## What you should do
In the listing below, find each line holding "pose" and copy it.

START Entries supplied

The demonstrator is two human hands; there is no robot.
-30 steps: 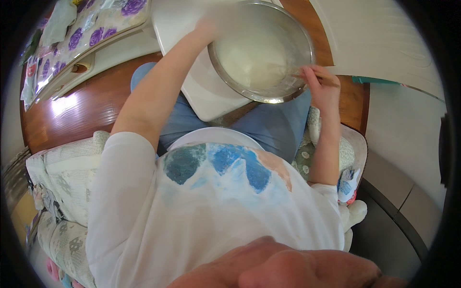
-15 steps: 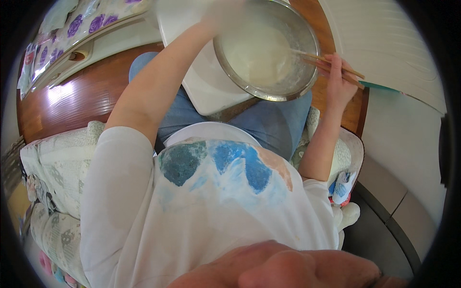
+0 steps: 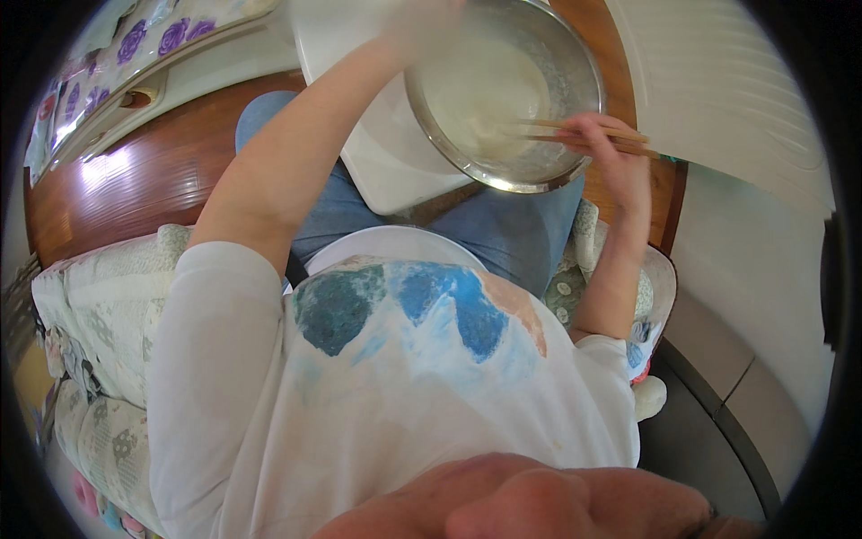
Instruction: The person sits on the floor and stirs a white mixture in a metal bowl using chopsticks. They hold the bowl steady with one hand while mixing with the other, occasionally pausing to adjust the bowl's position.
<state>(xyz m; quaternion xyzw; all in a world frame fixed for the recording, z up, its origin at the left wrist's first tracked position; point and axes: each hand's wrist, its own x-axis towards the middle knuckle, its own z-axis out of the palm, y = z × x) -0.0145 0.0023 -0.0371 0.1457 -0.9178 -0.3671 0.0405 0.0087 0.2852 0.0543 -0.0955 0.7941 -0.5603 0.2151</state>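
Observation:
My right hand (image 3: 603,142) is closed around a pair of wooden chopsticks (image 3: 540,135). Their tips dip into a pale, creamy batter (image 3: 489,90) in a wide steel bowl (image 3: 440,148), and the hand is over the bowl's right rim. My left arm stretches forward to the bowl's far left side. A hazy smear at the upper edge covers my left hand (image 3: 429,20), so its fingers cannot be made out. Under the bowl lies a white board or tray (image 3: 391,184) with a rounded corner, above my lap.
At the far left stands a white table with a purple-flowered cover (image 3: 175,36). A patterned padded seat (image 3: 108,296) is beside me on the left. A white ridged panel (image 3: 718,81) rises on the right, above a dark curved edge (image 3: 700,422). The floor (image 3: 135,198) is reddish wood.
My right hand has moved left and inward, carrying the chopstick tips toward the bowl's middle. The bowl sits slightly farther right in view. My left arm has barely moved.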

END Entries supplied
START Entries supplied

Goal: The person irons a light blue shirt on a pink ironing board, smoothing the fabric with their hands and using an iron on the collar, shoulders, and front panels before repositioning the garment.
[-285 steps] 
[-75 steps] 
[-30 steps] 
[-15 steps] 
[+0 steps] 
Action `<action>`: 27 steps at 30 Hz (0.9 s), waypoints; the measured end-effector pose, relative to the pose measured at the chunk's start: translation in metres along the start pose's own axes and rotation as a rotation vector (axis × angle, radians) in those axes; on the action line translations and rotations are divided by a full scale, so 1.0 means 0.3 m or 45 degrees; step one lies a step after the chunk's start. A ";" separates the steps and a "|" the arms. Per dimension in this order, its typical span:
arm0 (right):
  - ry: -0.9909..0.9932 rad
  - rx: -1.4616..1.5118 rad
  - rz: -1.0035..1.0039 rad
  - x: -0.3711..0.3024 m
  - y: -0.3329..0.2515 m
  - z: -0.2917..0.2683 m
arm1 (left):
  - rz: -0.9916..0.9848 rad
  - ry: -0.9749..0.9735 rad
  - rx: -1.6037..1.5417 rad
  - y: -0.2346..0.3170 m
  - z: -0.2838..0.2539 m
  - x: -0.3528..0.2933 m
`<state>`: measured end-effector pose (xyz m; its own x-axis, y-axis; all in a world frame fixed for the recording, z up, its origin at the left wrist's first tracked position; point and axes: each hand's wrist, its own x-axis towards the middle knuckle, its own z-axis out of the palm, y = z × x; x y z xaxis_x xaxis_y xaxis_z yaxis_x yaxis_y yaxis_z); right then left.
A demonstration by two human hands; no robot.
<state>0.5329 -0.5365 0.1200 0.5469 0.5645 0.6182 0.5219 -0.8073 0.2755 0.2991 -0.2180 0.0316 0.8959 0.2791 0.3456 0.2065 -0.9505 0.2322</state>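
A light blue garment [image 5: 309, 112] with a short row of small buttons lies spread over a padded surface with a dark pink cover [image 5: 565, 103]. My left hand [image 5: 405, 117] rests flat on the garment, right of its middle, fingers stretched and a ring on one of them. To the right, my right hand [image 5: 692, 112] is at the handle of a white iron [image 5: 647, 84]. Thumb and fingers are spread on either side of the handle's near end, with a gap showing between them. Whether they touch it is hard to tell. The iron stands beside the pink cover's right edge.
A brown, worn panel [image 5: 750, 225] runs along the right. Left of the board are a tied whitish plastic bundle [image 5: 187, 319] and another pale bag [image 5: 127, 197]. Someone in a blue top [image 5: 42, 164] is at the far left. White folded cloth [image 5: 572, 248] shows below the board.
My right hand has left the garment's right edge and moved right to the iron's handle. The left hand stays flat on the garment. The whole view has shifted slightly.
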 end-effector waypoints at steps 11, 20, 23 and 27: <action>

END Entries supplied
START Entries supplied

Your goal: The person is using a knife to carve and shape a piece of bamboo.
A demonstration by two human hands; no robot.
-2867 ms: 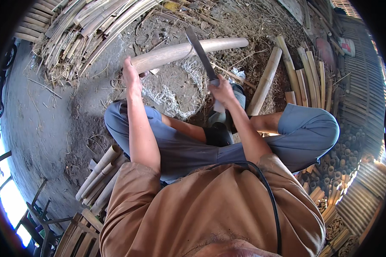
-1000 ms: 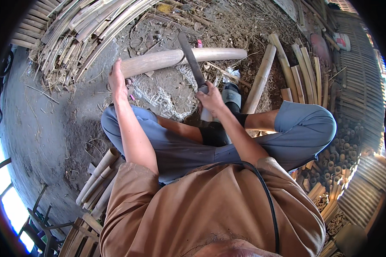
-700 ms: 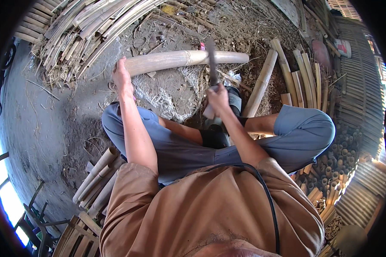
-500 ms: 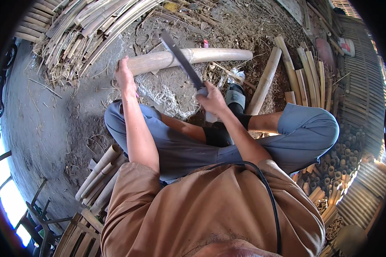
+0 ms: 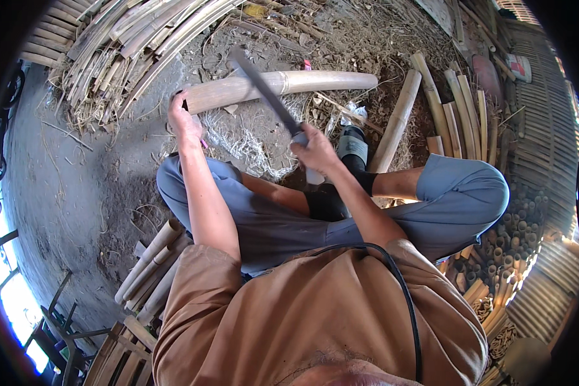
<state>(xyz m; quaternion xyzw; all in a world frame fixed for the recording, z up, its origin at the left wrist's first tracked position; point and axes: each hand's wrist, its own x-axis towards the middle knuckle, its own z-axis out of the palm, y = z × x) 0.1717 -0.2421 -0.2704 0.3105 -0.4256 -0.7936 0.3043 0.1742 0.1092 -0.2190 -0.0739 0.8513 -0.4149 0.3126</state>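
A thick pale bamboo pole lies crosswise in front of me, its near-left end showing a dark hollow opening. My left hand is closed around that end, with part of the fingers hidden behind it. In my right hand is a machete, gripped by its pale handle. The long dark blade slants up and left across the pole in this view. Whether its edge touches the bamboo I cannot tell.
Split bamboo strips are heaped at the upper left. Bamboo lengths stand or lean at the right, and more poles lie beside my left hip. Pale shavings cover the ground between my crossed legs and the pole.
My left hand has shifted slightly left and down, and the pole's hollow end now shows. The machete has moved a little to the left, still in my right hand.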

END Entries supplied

## Finished task
Action `<action>`: 27 steps at 30 Hz (0.9 s), waypoints; the measured end-effector pose, relative to the pose measured at the chunk's start: translation in metres along the start pose's own axes and rotation as a rotation vector (axis × angle, radians) in those axes; on the action line translations and rotations are divided by a full scale, so 1.0 means 0.3 m or 45 degrees; step one lies a step after the chunk's start. A ";" separates the steps and a "|" the arms. Per dimension in this order, its typical span:
`<state>`: measured end-effector pose (xyz m; its own x-axis, y-axis; all in a world frame fixed for the recording, z up, its origin at the left wrist's first tracked position; point and axes: each hand's wrist, its own x-axis towards the middle knuckle, its own z-axis out of the palm, y = z × x; x y z xaxis_x xaxis_y xaxis_z yaxis_x yaxis_y yaxis_z); right then left.

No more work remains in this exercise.